Вильчевский, не решаясь нарушить извечное табу, морщась, заглядывал в темные складки.
— Потом. Пусть подсохнет.
— Жадина-говядина солёный огурец, по полю валяется, никто его не ест. Нет, губася, сейчас, немедля, давай, давай пан Неважный, пианино без тормозов!
— Ну Иван.
— Да не Иван! Не Иван! — загнусив противно. — Жаднуч ты. Всёмоёка ты всю жизнь и ещё пару дней. Дайнедамка, иштычегозахотелка, никуданепускатель. Какая ты, мама, неразрешительная! Убери тряпку, говорю!
Степан фыркнул и поднял за углы наволочку. На картине изображен странный город. Город, как широкая вавилонская башня, но не строгой геометрии, а неровно, так растет на березе прихотливо гриб-чага. Дальше, сплетаясь, уходили в предзакатное небо мостики, переходы, лестничные марши. И где по логике строительных материалов должно было всё заканчиваться, тянулись ввысь, в край картины, тончайшие шпили. Но и на них виднелись микроскопические, не больше муравьинных глаз, окошечки, говоря о том, что город-башня имеет гигантские размеры. На желтой, с ядовитинкой, равнине стоял крылатый конь, а рядом с ним, не касаясь земли, висела беззащитная обнаженная фигурка девушки. Причем её правая нога и левая передняя нога коня связаны.
— Хых, человек божий, обшит кожей! Ва выкидываем, получаем пан Нежный, с улыбочкой, как красивая, но пугливая бабочка готовая сорваться с губ в любую секунду, — оглушительно хлопнул по бедрам, наклонился, разглядывая детали, потом не разгибаясь повернулся к автору. Еще ниже согнулся в поклоне, делая рукой широкое кольцо, будто давал отмашку шляпой. — Ты — хан Удачи! Тебя нужно повесить в красном углу вместо иконы, там, где встречаются все взгляды, и молиться на тебя. Нежнейшего пана повесим за шею, чтоб холсты не прятал. Эх, старикан, ты же знаешь, художник художника редко похвалит. И то потому только, что второй уже ласты завернул.
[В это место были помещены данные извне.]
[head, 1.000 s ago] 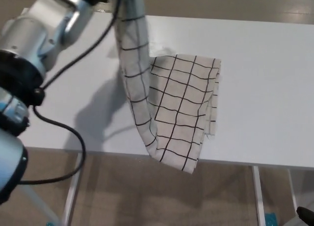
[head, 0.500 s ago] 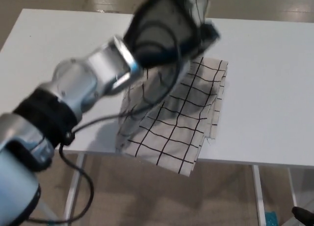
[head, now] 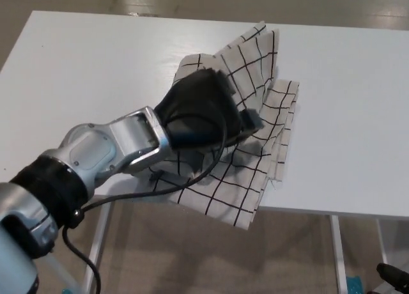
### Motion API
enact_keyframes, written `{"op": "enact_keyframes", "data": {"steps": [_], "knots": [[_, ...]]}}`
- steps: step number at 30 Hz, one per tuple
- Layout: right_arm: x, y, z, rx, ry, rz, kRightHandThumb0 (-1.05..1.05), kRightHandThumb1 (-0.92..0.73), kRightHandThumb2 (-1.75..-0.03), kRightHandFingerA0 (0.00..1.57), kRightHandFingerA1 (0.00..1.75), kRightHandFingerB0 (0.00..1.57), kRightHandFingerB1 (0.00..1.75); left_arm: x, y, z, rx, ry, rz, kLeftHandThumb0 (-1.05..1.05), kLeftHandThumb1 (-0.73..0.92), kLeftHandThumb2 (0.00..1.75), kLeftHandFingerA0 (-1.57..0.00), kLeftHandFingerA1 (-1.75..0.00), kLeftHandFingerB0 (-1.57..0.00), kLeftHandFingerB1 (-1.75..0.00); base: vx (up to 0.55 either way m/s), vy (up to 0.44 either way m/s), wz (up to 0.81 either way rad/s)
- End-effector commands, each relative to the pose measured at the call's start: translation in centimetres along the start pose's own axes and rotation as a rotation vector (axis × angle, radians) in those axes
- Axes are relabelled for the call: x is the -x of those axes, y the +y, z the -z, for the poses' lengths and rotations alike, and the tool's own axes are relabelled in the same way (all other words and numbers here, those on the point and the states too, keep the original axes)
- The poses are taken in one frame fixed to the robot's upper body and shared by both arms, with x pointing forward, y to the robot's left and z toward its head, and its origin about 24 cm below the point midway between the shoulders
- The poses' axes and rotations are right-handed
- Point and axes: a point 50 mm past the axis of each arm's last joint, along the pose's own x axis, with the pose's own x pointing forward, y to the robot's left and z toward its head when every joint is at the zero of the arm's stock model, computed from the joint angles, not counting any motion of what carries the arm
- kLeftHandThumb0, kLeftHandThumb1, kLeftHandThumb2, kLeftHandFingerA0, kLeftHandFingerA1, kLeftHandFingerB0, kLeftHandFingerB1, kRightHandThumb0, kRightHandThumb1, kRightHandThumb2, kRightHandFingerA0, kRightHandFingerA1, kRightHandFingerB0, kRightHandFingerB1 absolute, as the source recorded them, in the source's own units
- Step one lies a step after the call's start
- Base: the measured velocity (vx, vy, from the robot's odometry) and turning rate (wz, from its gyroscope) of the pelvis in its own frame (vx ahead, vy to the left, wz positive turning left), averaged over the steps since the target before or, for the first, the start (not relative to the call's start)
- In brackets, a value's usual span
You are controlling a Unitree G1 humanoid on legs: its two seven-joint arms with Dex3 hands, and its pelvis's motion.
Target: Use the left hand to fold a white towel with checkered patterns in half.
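Here the white cloth towel with a black checkered grid [head: 255,156] lies bunched and partly doubled over on the flat white rectangular table [head: 83,70], near the middle of its near edge. The towel's lower corner spills past that near edge and hangs off it, while an upper flap of the cloth reaches toward the far edge, its corner pointing up and lying over the layer beneath. Along the towel's right side several layers sit stacked, their edges roughly lined up but not flush. The robot's black left hand [head: 201,112] rests on top of the towel, over its left part, pressing into the folds; whether its fingers are spread or clenched on the cloth I cannot tell, since the hand shows only as a dark mass against the fabric. Behind it the silver forearm [head: 108,150] slants down toward the near left corner of the table, and a thin black cable [head: 147,192] loops from the wrist area down past the near edge. The rest of the tabletop is bare white surface. Below the near edge, white table legs [head: 337,255] stand on a tan floor [head: 192,262].
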Motion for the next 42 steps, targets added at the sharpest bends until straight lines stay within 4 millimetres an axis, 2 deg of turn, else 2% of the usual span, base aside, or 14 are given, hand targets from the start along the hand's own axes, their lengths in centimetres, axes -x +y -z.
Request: {"op": "enact_keyframes", "data": {"steps": [1,2,3,4,5,6,12,24,33,38,39,40,41,42], "knots": [[0.2,-0.5,0.2,0.016,0.008,-0.002,-0.5,-0.57,-0.58,0.56,0.67,0.64,0.55,0.8,-1.6,-0.5,0.112,0.029,0.238,-0.52,0.53,0.57,-0.66,-1.06,-0.74,-0.49,0.0,0.0,0.0],[0.2,-0.4,0.2,0.024,0.009,-0.003,-0.5,-0.57,-0.58,0.56,0.68,0.64,0.55,0.8,-1.7,-0.5,0.131,0.046,0.314,-0.64,0.54,0.57,-0.47,-0.49,-0.45,-0.34,0.0,0.0,0.0],[0.3,-0.4,0.2,0.026,0.009,-0.003,-0.5,-0.57,-0.58,0.56,0.68,0.64,0.55,0.8,-1.7,-0.5,0.135,0.049,0.33,-0.64,0.54,0.57,-0.47,-0.49,-0.45,-0.34,0.0,0.0,0.0],[0.3,-0.4,0.2,0.033,0.01,-0.006,-0.52,-0.57,-0.58,0.56,0.67,0.63,0.54,0.7,-1.7,-0.5,0.226,0.104,0.431,-0.85,0.5,0.88,0.0,0.0,-0.03,-0.09,0.0,0.0,0.0],[0.3,-0.4,0.2,0.035,0.011,-0.007,-0.52,-0.57,-0.58,0.56,0.67,0.63,0.54,0.7,-1.6,-0.5,0.269,0.122,0.473,-0.85,0.5,0.88,0.0,0.0,-0.03,-0.09,0.0,0.0,0.0],[0.3,-0.4,0.1,0.042,0.006,-0.009,-0.51,-0.57,-0.57,0.56,0.67,0.64,0.54,0.7,-1.6,-0.6,0.318,0.142,0.495,-0.91,0.58,0.59,0.0,0.0,0.0,-0.09,0.0,0.0,0.0],[0.2,-0.4,0.1,0.069,0.005,-0.015,-0.5,-0.59,-0.57,0.55,0.65,0.65,0.54,0.1,-0.9,-1.6,0.467,0.132,0.469,-1.02,0.59,0.67,0.0,0.0,0.0,-0.06,0.0,0.0,0.0],[-0.2,0.1,-0.1,0.076,-0.012,-0.025,-0.52,-0.58,-0.57,0.61,0.65,0.65,0.53,-1.7,1.1,-2.3,0.47,0.083,0.435,-0.99,0.63,0.62,0.0,0.0,0.0,-0.09,0.0,0.0,0.0],[0.0,-0.1,0.1,0.043,-0.007,-0.023,-0.51,-0.57,-0.57,0.62,0.64,0.67,0.55,-1.6,1.8,-2.6,0.472,0.07,0.425,-0.99,0.63,0.62,0.0,0.0,0.0,-0.09,0.0,0.0,0.0],[0.0,0.2,0.4,0.058,0.007,-0.032,-0.51,-0.55,-0.57,0.55,0.63,0.66,0.54,-2.3,5.5,-2.2,0.497,-0.009,0.319,-0.98,0.59,0.65,0.0,-0.01,0.0,-0.19,0.0,0.0,0.0],[0.2,0.3,0.6,0.061,0.009,-0.03,-0.52,-0.55,-0.57,0.56,0.65,0.66,0.54,-2.5,6.7,-2.4,0.537,-0.031,0.282,-0.86,0.47,0.91,0.0,0.0,0.0,-0.14,0.0,0.0,0.0],[0.3,0.3,0.8,0.056,0.015,-0.029,-0.52,-0.55,-0.57,0.56,0.66,0.66,0.54,-2.7,7.6,-2.4,0.568,-0.045,0.264,-0.85,0.46,0.91,0.0,-0.01,0.0,-0.14,0.0,0.0,0.0],[0.3,0.3,0.8,0.053,0.018,-0.027,-0.52,-0.55,-0.57,0.57,0.66,0.66,0.54,-2.8,8.3,-2.4,0.588,-0.053,0.249,-0.96,0.58,0.61,0.0,-0.06,0.0,-0.23,0.0,0.0,0.0],[0.3,0.3,0.8,0.051,0.02,-0.025,-0.52,-0.55,-0.57,0.57,0.66,0.66,0.54,-2.8,8.8,-2.4,0.601,-0.058,0.239,-0.96,0.58,0.61,0.0,-0.06,0.0,-0.23,0.0,0.0,0.0]]}}
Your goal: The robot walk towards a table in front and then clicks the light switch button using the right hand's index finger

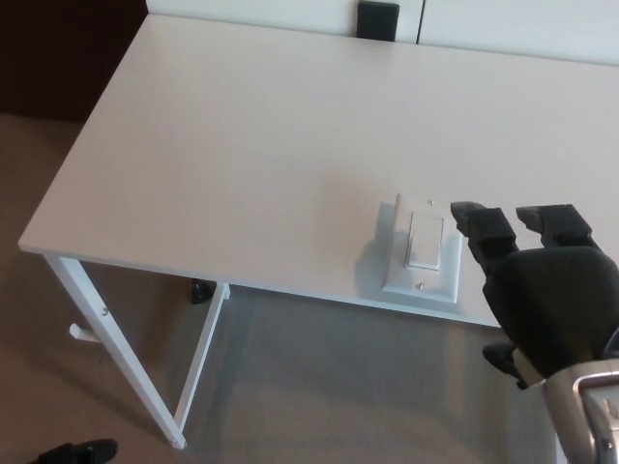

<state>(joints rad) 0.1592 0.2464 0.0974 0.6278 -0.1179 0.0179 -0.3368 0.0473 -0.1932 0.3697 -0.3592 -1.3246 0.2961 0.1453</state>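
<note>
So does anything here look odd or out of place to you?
Only the light switch: it lies flat near the front edge of the table rather than on a wall. Nothing looks spilled or damaged. The right hand is beside it.

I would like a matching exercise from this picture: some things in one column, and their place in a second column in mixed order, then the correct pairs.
Things:
1. light switch
2. right hand
3. black box
4. black shoe

Places:
A. on the floor, at the bottom left corner of the picture
B. past the table's far edge
C. on the white table, near its front edge
D. just right of the switch plate, fingers pointing away from the robot

Pairs: 1-C, 2-D, 3-B, 4-A
</note>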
По этому поводу я предлагаю всё-таки подписать декларацию о намерениях.
— Подписать по какому поводу: что ласты завернул или что похвалит? — обнимая с краю неохватного друга, спросил Степан.
Бородатый хихикнул.
— Анекдот свежий услышь ты. «Рядовой, бля-бля, выйти из строя. Поднять танк спереди!» «Не получается. Тяжелый.» «Попробуйте поднять танк сбоку.» «Не могу. Тяжелый.» «Сзади.» «Никак неможно. Ну очень тяжелый!» «А то, — говорит лобастый старшина. — двести тонн!» — и покатился со смеху, кладя пасхальные поклоны.
Подписали декларацию о намерениях, разлили вино, Вильчевский поднял чашку.
— Хочу выпить за твое мужское начало. Пойми меня правильно. Не за члены, но за начало. Члены — черезвычайны, начало — вычайно, но стабильно. Стоит статуя в лучах заката, творческое начало прикрыто лопатой.
Они выпили. «Херес», несмотря на преждевременное употребление, был хорош, то бишь свеж и резок, как растертая в пальцах горная крымская трава. Сгоношили завтрак. Насекли батон, намазали бутерброды с печеночным паштетом.
Иван потребовал перенести стол к окну, заради панорамы. Неужели в ясную погоду на семьдесят километров видно? Они перетащили к окну стол с вихляющимися рок-н-ролльными ногами и окончательно утвердились в бездельи и светской ни к чему не обязывающей трепотне, разложив еду-питье на высоте в две сотни метров от плоскости, на которой утвердился задумчиво созерцающий свои бронзовые мысли великий русский ученый из архангельской деревеньки.